Work required: Restate the listing word for word; omit the images.
Supplied information: Begin
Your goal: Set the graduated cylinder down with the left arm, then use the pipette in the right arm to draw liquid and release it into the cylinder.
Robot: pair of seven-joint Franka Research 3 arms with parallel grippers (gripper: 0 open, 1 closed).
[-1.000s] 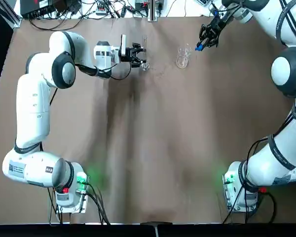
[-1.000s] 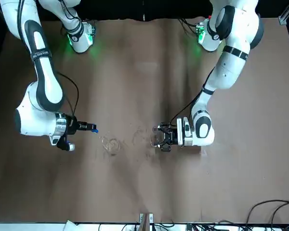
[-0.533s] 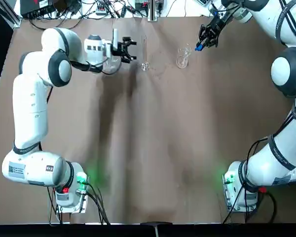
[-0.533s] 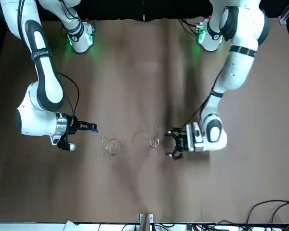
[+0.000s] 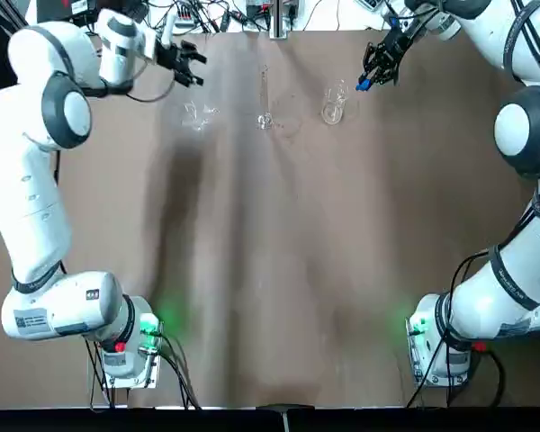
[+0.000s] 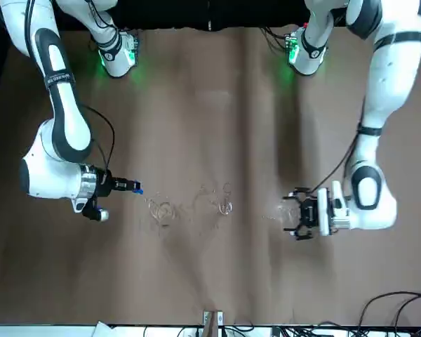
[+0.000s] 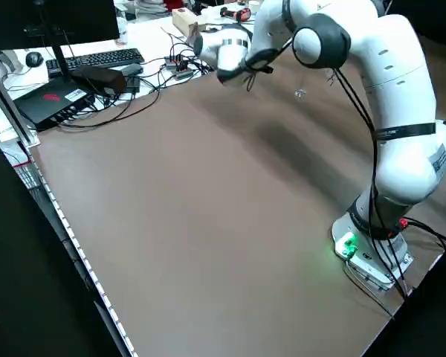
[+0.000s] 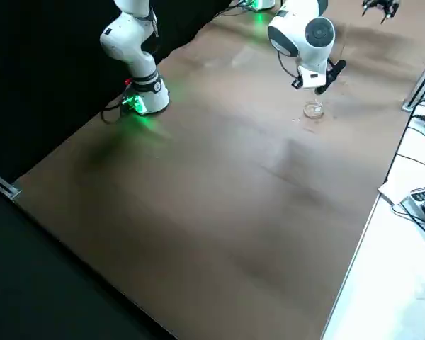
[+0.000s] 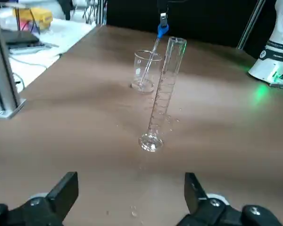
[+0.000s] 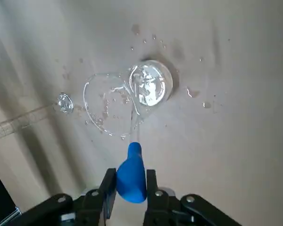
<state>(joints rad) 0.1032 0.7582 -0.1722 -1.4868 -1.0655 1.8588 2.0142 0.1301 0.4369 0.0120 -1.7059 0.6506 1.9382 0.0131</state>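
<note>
Left wrist view: the tall, slim clear glass graduated cylinder (image 9: 161, 99) is standing on the brown surface (image 9: 94, 122) near the short, wide clear glass beaker (image 9: 146, 70); the left black end effector (image 9: 131, 195) is hovering apart from it, fingers spread. The right black end effector (image 10: 131, 188) is clamping the pipette's blue rubber bulb (image 10: 131, 174), its clear tube apparently reaching into the beaker.

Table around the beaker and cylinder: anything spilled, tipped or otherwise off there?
Yes: clear droplets dot the table beside the beaker, as if some liquid splashed or dripped. The graduated cylinder stands upright on its foot, apart from the beaker.
</note>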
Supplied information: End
Answer for the task:
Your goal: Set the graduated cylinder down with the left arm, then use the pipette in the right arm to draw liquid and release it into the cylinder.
Robot: pair of seven-joint Franka Research 3 arms with parallel grippers (gripper: 0 open, 1 closed).
[-1.000s] 
[-1.000s] 
[-0.533s] 
[-0.533s] 
[+0.000s] 
[+0.000s] 
[+0.000s] 
[+0.000s] 
[+0.000s] 
[+0.000s] 
<state>(joints rad) 0.1032 0.7582 -0.1722 -1.4868 -1.0655 1.8588 2.0142 0.1301 0.4369 0.0120 -1.7059 0.6506 1.9382 0.0131</state>
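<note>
Left wrist view: the tall, slim clear glass graduated cylinder (image 9: 161, 99) is standing on the brown surface (image 9: 94, 122) near the short, wide clear glass beaker (image 9: 146, 70); the left black end effector (image 9: 131, 195) is hovering apart from it, fingers spread. The right black end effector (image 10: 131, 188) is clamping the pipette's blue rubber bulb (image 10: 131, 174), its clear tube apparently reaching into the beaker.

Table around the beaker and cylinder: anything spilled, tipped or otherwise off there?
Yes: clear droplets dot the table beside the beaker, as if some liquid splashed or dripped. The graduated cylinder stands upright on its foot, apart from the beaker.
</note>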

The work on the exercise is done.